Liquid propellant rocket power plant

FIELD: liquid propellant rocket power plants with turbopump units.

SUBSTANCE: the liquid propellant rocket power plant having liquid-hydrogen and liquid-oxygen tanks with booster pumps and main turbopump units uses also an electrochemical generator with an oxygen inlet and outlet and a hydrogen inlet and outlet, oxygen ejector, hydrogen ejector and two electric motors, one of which is connected to the shaft of the oxygen booster pump, and the other-to the shaft of the hydrogen booster pump, the oxygen inlet of the electrochemical generator is connected through a pipe to the gas cushion of tank with liquid oxygen, and the outlet-to the inlet of oxygen ejector, whose outlet is connected to the gaseous oxygen supply pipe to the reaction chamber: the hydrogen inlet of the electrochemical generator is connected through a pipe to the gas, cushion of the tank with liquid hydrogen, and the outlet is connected to the inlet of the hydrogen ejector, whose outlet is connected to the gaseous hydrogen supply line to the reaction chamber.

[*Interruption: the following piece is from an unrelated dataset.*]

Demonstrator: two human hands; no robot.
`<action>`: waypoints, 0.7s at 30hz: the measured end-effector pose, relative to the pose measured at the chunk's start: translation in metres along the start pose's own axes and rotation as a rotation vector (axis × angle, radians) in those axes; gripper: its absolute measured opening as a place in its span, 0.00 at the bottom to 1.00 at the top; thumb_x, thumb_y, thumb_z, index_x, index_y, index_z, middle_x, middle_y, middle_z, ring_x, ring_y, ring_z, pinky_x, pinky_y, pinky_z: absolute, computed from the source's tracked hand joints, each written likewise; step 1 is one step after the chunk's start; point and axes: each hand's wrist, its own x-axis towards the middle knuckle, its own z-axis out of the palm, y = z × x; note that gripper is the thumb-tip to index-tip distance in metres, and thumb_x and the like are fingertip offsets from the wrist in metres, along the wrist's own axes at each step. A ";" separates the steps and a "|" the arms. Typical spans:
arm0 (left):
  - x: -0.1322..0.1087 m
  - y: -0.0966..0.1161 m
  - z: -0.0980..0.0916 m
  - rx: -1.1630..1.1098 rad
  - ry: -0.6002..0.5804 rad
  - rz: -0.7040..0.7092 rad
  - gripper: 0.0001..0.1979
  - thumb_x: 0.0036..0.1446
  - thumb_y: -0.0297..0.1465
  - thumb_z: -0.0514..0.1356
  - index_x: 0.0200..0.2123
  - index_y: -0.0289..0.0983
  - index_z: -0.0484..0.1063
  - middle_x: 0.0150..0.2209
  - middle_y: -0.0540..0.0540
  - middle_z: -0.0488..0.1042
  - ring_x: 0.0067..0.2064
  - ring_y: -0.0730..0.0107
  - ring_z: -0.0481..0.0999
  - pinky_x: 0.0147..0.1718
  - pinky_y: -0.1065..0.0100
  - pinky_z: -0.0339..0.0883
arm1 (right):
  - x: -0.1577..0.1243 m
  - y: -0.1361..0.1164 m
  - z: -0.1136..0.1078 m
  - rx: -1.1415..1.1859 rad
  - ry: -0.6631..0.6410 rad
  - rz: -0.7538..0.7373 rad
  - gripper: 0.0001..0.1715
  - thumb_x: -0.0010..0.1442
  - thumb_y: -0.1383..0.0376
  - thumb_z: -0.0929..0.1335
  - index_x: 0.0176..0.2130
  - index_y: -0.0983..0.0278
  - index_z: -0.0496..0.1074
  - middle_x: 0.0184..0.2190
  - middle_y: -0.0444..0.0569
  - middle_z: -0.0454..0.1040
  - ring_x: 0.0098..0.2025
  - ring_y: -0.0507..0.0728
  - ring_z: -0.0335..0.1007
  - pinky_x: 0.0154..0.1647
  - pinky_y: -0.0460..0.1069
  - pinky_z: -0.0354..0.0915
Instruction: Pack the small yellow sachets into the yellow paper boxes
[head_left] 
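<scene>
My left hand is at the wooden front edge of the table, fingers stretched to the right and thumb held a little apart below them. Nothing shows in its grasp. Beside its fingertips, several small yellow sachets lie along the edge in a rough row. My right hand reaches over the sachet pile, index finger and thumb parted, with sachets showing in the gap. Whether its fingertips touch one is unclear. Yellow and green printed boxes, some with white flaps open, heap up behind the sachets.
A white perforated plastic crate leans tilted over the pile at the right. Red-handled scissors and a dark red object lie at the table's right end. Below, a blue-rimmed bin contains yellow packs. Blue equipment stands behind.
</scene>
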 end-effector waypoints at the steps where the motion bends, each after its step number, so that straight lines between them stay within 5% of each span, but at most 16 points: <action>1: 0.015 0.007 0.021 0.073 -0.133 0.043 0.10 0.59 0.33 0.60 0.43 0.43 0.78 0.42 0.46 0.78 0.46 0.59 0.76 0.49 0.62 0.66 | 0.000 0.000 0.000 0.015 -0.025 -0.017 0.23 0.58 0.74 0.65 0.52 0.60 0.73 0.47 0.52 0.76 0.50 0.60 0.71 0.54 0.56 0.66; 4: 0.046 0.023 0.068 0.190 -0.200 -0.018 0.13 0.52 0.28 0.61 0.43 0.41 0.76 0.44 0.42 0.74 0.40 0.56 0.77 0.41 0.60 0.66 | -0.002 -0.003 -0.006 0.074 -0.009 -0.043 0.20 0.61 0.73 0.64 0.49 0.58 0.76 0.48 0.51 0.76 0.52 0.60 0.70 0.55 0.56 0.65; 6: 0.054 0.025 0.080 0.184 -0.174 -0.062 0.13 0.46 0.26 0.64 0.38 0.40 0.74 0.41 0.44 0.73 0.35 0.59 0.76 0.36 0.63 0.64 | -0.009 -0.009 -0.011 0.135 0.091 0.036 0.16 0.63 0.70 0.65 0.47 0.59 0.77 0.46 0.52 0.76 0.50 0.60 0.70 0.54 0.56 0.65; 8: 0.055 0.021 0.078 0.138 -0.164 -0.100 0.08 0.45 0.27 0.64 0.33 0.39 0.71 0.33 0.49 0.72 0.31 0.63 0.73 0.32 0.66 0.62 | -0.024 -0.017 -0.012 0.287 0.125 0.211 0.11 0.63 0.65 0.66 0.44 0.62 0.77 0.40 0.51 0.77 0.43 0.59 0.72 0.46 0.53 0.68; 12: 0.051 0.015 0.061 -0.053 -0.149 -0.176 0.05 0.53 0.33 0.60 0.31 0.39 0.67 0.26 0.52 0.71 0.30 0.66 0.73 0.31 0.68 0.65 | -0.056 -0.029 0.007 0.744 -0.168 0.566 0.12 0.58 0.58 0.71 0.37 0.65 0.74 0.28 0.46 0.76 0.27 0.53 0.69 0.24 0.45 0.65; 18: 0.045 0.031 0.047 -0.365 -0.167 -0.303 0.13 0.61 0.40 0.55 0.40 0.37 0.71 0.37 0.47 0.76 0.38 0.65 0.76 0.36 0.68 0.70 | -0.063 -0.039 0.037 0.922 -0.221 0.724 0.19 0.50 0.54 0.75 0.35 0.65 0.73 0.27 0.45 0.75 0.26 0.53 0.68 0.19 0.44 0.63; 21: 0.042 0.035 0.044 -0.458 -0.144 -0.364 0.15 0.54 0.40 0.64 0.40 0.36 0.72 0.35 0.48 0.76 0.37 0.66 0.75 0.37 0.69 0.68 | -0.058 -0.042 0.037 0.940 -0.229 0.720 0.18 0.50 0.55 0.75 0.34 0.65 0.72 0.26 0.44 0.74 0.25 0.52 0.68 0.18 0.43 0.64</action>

EFFECT: provided reliable multiple starting of the liquid propellant rocket power plant.

1 dwg

 

The invention relates to a liquid-propellant rocket propulsion plants (lprps) with turbopump units (TNA).

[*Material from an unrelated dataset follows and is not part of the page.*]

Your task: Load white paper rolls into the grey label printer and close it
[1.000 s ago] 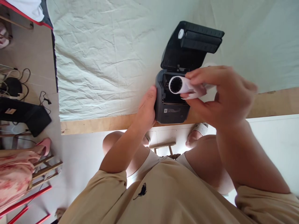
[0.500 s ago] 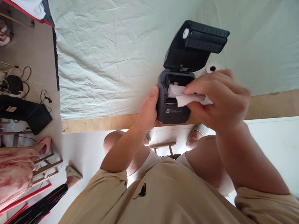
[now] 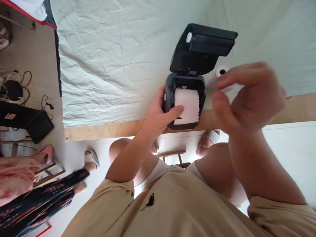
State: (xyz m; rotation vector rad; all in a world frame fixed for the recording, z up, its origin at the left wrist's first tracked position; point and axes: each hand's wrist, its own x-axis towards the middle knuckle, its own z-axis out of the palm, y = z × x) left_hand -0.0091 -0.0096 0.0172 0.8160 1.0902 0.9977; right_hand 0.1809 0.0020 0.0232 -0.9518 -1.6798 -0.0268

Known lprps [1], including tanks with liquid components, for example with hydrogen and oxygen gas cushions in each tank, a jet chamber units turbopump feed systems, mains gas and liquid fuel components with the nozzle for connecting the drive turbine to the pressure of the starting gas.

The use of compressed gas for the initial promotion of the turbopump Assembly (TNA) in the known technical solution is to run the liquid propellant rocket engine as applied to modern high-performance engines, made by the scheme with afterburning gas jet (traction) the camera has great disadvantages. The reason for this is the low pressure drop characteristic of the drive turbine of the main TNA, as a consequence, the supply of compressed gas to the main turbine for the known technical solution in the process of filling the fuel lines in the absence of back pressure leads to a very quick promotion rotor TNA with the inevitable cavitation breakdown of the fuel pumps. As a result, the start of the aircraft (LA) with the liquid propellant rocket engine is terminated by an accident.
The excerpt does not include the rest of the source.